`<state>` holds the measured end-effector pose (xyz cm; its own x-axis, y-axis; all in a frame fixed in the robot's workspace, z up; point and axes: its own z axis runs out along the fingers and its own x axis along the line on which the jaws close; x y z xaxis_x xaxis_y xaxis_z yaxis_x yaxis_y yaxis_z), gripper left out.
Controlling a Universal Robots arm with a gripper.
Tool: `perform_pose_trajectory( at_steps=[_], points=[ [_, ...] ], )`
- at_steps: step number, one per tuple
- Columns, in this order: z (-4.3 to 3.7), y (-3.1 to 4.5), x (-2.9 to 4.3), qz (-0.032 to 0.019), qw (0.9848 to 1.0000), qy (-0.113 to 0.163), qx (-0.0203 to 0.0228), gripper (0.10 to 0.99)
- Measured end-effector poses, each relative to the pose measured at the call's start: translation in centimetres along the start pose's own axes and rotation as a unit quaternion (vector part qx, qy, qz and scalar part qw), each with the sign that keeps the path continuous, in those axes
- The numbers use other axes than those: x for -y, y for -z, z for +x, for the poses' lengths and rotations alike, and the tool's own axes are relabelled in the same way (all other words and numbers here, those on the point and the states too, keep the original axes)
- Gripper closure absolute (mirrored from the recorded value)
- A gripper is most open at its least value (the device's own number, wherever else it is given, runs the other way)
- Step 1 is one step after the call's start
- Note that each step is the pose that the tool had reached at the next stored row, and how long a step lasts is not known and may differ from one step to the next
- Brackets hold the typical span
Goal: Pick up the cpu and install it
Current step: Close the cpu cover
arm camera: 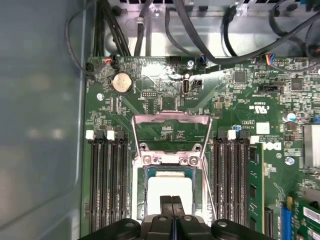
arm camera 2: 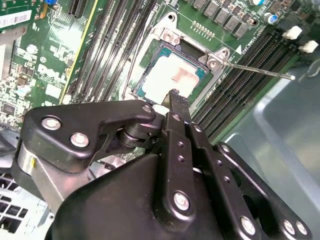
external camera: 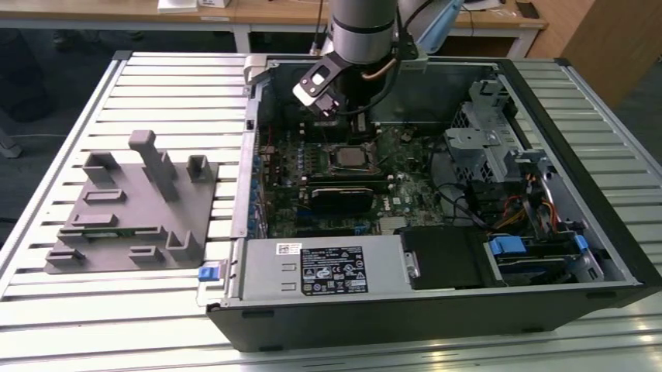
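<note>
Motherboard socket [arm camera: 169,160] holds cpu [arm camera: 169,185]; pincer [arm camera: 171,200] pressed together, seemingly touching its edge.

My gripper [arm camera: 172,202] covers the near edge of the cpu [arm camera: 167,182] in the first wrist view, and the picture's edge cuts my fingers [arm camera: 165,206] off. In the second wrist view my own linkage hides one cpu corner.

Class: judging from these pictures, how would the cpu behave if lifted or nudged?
The cpu looks thin, flat and rigid: probably stiff and light. Its smooth metal top may be slippery. Lying flat within the socket frame, it shouldn't roll.
</note>
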<state>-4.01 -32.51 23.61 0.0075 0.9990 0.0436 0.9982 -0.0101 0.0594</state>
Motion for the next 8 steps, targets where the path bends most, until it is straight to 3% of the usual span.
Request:
perform_pose_trajectory(
  at_steps=[6, 8],
  points=[
    [0.08, 1.79, -0.11, 0.0001, 1.0000, 0.000, 0.0004, 0.969],
    [0.10, 2.16, -0.13, 0.0001, 1.0000, 0.000, 0.0047, 0.969]
  ],
)
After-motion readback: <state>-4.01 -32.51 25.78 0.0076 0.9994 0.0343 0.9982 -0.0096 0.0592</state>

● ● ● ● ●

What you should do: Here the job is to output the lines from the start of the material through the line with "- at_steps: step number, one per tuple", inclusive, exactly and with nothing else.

Result for this task:
`<state>` holds the measured end-effector pose (xyz cm; its own x-axis, y-axis; all in a frame fixed in the robot's workspace, z up; point and axes: its own z axis runs out along the fingers and its own x axis along the line on which the jaws close; x y z xaxis_x xaxis_y xaxis_z yaxis_x yaxis_y yaxis_z), gripper left out.
Controlling a Universal Robots arm with a gripper.
Tool: `perform_pose_trajectory( at_steps=[_], points=[ [_, ...] ], )`
- at_steps: step number, one per tuple

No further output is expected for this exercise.